Pour ce faire, elle s’est formée. Or, dans l’artisanat spécialisé, il est parfois difficile de recevoir un enseignement de la part des spécialistes, chaque artisan protégeant son travail. Comme elle le souligne elle-même, partager des informations sur son savoir-faire, « c’est comme céder une partie de soi ». Malgré cela, Marisa Convento ne s’est pas découragée, et a appris petit à petit à créer des pièces uniques. Elle a ensuite été l’une des premières dans la ville à proposer des formations pour enseigner les techniques et l’art des impiraresse.
Marisa Convento essaie de se fournir uniquement avec les conterie vénitiennes. En effet, il reste dans les dépôts des usines de Murano des perles fabriquées de la fin du XIXe siècle aux années 1970 et 1980. Même si aujourd’hui on ne fabrique plus de conterie à Venise, les quantités restées dans les dépôts sont telles que les impiraresse ont encore du stock pour leurs œuvres. D’après Marisa Convento, il pourrait s’agir de tonnes de perles.
Marisa Convento a réussi à retrouver et récupérer les instruments traditionnels des enfileuses : elle utilise un fil en métal particulier, une sessola et des pinzette.
Elle préside le Comité italien pour la sauvegarde de l’art des perles en verre vénitiennes (Comitato per la salvaguardia dell’arte delle perle di vetro veneziane), entité ayant fait la démarche pour que l’art des perles en verre soit reconnu comme patrimoine UNESCO, avec l’Association des Perliers d’Art de France avec leur candidature déposée en mars 2019. Avec ce comité, elle organise différents types d’événements dédiés à la fois au grand public, pour faire connaitre l’art, mais aussi adressés aux artisans et artisanes, dans le but de valoriser leur travail.

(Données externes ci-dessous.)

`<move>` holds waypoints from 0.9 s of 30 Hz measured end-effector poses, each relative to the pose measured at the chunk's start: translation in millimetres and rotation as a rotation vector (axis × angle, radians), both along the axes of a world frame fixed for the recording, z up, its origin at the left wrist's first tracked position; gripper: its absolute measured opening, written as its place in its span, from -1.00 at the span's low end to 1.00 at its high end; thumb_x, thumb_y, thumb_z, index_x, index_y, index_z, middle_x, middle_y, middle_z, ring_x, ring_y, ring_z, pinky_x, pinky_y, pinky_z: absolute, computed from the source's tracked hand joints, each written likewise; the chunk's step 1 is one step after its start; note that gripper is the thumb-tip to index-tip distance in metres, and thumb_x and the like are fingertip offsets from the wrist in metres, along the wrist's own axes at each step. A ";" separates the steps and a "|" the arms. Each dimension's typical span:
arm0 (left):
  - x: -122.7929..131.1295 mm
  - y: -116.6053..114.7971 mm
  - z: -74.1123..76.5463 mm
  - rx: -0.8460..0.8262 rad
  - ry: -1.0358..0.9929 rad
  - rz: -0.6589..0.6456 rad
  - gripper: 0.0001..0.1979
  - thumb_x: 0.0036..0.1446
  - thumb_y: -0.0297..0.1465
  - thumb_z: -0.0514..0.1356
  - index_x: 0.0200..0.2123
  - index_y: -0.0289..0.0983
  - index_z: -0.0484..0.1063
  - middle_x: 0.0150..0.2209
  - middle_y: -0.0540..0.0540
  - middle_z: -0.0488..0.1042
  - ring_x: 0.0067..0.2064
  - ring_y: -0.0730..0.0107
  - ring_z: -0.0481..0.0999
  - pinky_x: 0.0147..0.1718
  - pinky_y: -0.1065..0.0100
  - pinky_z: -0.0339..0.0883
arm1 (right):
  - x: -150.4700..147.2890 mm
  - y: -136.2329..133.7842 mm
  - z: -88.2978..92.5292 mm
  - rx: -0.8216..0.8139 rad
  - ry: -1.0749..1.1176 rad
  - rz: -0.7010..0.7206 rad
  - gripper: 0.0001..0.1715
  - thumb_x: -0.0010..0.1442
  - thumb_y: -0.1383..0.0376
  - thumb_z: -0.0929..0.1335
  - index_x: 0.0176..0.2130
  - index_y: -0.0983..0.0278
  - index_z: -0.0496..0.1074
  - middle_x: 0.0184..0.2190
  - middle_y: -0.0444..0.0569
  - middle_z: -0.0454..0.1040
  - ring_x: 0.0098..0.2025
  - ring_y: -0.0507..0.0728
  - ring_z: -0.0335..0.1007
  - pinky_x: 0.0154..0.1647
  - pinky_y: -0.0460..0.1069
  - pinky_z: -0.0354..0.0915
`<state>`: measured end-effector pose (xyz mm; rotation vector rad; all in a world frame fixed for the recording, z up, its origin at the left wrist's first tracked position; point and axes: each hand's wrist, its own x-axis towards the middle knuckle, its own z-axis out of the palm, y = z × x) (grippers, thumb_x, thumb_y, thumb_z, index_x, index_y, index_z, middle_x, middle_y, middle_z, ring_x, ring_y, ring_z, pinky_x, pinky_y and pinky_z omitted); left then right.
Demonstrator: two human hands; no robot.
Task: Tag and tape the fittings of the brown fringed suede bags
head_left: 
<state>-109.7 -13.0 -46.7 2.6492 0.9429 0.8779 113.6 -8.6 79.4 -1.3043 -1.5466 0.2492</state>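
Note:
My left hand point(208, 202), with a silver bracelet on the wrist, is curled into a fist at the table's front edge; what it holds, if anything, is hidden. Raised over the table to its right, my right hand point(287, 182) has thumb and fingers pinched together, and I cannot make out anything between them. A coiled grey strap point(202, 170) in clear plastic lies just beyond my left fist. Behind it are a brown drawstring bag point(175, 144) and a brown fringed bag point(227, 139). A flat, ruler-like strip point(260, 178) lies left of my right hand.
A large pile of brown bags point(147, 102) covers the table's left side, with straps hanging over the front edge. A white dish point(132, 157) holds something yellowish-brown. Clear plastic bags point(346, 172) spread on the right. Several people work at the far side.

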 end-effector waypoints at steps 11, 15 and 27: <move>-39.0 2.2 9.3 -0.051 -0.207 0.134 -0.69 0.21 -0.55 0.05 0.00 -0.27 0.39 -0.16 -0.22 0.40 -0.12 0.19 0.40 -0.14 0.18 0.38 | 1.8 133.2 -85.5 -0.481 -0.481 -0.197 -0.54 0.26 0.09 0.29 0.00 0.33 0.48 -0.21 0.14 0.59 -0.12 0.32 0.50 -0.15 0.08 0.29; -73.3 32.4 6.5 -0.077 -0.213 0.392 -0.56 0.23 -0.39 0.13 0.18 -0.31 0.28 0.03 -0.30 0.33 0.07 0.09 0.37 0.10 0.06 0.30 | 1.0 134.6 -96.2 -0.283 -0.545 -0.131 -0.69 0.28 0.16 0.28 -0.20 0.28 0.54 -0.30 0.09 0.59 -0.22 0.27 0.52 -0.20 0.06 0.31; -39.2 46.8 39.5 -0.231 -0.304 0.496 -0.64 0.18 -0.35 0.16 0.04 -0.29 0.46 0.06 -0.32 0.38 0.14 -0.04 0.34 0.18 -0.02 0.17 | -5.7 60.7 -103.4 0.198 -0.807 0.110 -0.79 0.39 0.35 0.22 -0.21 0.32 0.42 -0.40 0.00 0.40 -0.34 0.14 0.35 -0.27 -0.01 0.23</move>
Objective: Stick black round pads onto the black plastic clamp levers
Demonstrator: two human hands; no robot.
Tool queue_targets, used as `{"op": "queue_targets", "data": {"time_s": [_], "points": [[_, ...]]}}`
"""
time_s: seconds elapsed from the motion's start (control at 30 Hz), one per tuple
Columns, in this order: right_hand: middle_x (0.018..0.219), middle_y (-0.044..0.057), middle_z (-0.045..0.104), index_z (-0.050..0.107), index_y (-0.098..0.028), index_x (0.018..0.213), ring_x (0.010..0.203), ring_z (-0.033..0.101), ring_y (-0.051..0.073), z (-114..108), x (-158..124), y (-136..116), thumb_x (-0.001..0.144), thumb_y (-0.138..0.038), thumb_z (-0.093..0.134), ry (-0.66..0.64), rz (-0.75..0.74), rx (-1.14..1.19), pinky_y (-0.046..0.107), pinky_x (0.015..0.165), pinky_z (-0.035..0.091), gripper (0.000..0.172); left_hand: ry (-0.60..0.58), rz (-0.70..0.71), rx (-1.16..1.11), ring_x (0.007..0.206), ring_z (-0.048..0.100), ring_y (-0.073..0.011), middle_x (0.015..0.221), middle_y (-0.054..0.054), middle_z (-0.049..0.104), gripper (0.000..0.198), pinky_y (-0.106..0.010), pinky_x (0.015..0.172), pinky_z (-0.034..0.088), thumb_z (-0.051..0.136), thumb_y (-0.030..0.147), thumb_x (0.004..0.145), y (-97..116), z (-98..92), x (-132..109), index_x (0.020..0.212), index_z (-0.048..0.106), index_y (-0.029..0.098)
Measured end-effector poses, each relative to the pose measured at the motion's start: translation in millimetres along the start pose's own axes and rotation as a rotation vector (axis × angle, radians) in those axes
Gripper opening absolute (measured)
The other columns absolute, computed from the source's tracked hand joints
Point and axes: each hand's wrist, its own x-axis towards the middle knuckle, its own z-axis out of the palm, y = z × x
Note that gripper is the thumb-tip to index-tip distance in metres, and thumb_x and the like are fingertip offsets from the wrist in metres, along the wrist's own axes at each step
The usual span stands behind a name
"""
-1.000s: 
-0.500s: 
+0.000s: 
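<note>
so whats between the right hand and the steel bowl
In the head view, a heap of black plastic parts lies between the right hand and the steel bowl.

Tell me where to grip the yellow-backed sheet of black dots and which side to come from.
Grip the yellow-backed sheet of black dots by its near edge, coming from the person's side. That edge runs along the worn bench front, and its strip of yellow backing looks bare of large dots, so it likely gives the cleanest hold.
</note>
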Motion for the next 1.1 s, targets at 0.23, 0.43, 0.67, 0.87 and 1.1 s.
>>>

Le comité décerne annuellement le prix Rosetta à une ou plusieurs personnes qui se sont distinguées dans la promotion, la diffusion ou la transmission de l'art de la perle de verre dans tous les domaines culturels. En plus de ce prix, le comité, toujours en collaboration avec l’Association des Perliers d’Art de France et l’International Society of Glass Beadmakers, propose un concours international de création de perles en verre.
Ces deux professionnelles sont l’exemple de la volonté de redynamiser le secteur des perles en verre à Venise, avec toujours un œil ouvert à l’international et tourné vers le futur.